**How to complete this task:** An exact, complete copy of the data that follows is needed.

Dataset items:
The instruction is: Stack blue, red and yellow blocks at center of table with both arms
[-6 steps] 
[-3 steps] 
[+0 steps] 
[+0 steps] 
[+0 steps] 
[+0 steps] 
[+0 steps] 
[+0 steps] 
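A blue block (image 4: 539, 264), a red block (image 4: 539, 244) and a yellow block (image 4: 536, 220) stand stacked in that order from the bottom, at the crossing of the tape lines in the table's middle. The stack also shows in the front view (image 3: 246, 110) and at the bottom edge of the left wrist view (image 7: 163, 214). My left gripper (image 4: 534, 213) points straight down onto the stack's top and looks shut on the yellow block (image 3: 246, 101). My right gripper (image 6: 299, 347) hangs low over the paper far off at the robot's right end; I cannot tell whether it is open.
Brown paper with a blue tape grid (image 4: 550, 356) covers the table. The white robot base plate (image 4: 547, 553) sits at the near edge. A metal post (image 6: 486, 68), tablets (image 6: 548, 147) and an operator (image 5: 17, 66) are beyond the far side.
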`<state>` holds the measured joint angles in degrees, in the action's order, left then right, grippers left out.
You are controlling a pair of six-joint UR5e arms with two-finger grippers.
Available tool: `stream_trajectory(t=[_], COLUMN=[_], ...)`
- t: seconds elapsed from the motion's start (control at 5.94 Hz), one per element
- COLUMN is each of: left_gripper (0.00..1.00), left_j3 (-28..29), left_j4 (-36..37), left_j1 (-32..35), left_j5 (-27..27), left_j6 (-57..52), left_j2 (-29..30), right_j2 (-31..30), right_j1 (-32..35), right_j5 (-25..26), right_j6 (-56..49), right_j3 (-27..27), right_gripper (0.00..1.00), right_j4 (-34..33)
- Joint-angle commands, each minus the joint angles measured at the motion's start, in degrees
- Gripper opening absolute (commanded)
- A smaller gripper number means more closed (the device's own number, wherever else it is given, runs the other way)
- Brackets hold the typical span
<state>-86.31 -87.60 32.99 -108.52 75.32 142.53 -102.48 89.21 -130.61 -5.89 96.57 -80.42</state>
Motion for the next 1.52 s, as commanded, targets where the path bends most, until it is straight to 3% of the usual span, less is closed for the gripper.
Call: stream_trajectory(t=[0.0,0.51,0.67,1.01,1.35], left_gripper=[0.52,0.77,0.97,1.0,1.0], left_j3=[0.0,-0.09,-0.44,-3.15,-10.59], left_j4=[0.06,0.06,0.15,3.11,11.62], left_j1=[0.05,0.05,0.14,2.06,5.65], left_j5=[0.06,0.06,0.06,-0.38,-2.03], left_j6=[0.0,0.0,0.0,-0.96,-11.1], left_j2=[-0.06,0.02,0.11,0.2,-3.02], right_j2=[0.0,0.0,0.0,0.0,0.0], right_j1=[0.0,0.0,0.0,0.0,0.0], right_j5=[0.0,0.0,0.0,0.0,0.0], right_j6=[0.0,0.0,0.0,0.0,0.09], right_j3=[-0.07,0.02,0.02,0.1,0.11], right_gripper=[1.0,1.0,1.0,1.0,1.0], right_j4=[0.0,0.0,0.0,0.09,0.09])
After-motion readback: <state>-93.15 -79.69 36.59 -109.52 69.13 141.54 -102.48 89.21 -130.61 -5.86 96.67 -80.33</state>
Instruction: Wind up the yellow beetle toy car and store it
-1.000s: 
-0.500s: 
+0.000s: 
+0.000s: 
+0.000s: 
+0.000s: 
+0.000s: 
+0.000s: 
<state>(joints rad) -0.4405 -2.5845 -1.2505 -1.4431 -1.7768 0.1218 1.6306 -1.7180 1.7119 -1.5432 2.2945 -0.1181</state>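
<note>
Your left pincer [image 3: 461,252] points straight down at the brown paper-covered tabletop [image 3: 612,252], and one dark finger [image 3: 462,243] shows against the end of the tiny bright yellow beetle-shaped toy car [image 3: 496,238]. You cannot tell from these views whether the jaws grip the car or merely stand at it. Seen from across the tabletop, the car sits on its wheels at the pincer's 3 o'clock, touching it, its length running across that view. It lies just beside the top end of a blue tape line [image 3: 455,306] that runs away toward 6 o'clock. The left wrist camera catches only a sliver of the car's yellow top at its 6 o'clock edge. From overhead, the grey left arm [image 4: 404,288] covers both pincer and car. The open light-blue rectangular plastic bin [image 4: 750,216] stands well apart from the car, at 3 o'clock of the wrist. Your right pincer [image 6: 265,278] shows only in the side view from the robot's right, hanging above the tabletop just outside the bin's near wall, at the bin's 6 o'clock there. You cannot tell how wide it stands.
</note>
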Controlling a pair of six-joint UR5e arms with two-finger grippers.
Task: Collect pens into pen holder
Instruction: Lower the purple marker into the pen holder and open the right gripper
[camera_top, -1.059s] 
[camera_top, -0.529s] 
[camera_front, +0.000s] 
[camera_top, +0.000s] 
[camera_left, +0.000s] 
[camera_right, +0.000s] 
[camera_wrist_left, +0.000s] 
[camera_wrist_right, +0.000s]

**Written answer:**
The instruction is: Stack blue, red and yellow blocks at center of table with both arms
[-6 steps] 
[-3 steps] 
[+0 steps] 
[+0 steps] 
[+0 steps] 
[+0 steps] 
[+0 steps] 
[+0 steps] 
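A blue block (image 4: 539, 264), a red block (image 4: 539, 244) and a yellow block (image 4: 536, 220) stand stacked in that order from the bottom, at the crossing of the tape lines in the table's middle. The stack also shows in the front view (image 3: 246, 110) and at the bottom edge of the left wrist view (image 7: 163, 214). My left gripper (image 4: 534, 213) points straight down onto the stack's top and looks shut on the yellow block (image 3: 246, 101). My right gripper (image 6: 299, 347) hangs low over the paper far off at the robot's right end; I cannot tell whether it is open.
Brown paper with a blue tape grid (image 4: 550, 356) covers the table. The white robot base plate (image 4: 547, 553) sits at the near edge. A metal post (image 6: 486, 68), tablets (image 6: 548, 147) and an operator (image 5: 17, 66) are beyond the far side.
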`<state>` holds the measured joint angles in degrees, in the action's order, left then right, grippers left out.
You are controlling a pair of six-joint UR5e arms with two-finger grippers.
Available tool: `stream_trajectory(t=[_], COLUMN=[_], ...)`
- t: seconds elapsed from the motion's start (control at 5.94 Hz), one per element
- COLUMN is each of: left_gripper (0.00..1.00), left_j3 (-28..29), left_j4 (-36..37), left_j1 (-32..35), left_j5 (-27..27), left_j6 (-57..52), left_j2 (-29..30), right_j2 (-31..30), right_j1 (-32..35), right_j5 (-25..26), right_j6 (-56..49), right_j3 (-27..27), right_gripper (0.00..1.00), right_j4 (-34..33)
- Joint-angle commands, each minus the joint angles measured at the motion's start, in degrees
- Gripper opening absolute (commanded)
- A smaller gripper number means more closed (the device's own number, wherever else it is given, runs the other way)
- Brackets hold the typical span
<state>-86.31 -87.60 32.99 -108.52 75.32 142.53 -102.48 89.21 -130.61 -5.89 96.57 -80.42</state>
Motion for the next 1.52 s, as commanded, targets where the path bends most, until it is straight to 3% of the usual span, less is closed for the gripper.
Call: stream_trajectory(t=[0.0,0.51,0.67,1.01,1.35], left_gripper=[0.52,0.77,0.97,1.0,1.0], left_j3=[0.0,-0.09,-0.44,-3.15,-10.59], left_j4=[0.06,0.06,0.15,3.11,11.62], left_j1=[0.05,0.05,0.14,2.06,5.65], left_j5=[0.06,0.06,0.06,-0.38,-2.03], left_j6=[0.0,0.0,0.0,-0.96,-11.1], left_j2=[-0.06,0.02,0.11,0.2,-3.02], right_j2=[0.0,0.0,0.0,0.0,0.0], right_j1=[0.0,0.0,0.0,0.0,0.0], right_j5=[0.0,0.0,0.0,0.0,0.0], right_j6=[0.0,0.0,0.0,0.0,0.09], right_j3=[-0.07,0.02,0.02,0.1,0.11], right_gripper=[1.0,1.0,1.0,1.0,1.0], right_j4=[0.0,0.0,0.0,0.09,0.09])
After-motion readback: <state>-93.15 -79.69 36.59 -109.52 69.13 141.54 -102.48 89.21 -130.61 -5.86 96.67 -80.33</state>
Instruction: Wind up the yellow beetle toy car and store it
-1.000s: 
-0.500s: 
+0.000s: 
+0.000s: 
+0.000s: 
+0.000s: 
+0.000s: 
+0.000s: 
<state>(joints rad) -0.4405 -2.5845 -1.2505 -1.4431 -1.7768 0.1218 1.6306 -1.7180 1.7119 -1.5432 2.2945 -0.1181</state>
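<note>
Your left pincer [image 3: 461,252] points straight down at the brown paper-covered tabletop [image 3: 612,252], and one dark finger [image 3: 462,243] shows against the end of the tiny bright yellow beetle-shaped toy car [image 3: 496,238]. You cannot tell from these views whether the jaws grip the car or merely stand at it. Seen from across the tabletop, the car sits on its wheels at the pincer's 3 o'clock, touching it, its length running across that view. It lies just beside the top end of a blue tape line [image 3: 455,306] that runs away toward 6 o'clock. The left wrist camera catches only a sliver of the car's yellow top at its 6 o'clock edge. From overhead, the grey left arm [image 4: 404,288] covers both pincer and car. The open light-blue rectangular plastic bin [image 4: 750,216] stands well apart from the car, at 3 o'clock of the wrist. Your right pincer [image 6: 265,278] shows only in the side view from the robot's right, hanging above the tabletop just outside the bin's near wall, at the bin's 6 o'clock there. You cannot tell how wide it stands.
</note>
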Controlling a pair of six-joint UR5e arms with two-finger grippers.
Task: Collect pens into pen holder
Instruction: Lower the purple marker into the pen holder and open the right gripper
[camera_top, -1.059s] 
[camera_top, -0.529s] 
[camera_front, +0.000s] 
[camera_top, +0.000s] 
[camera_left, +0.000s] 
[camera_right, +0.000s] 
[camera_wrist_left, +0.000s] 
[camera_wrist_right, +0.000s]

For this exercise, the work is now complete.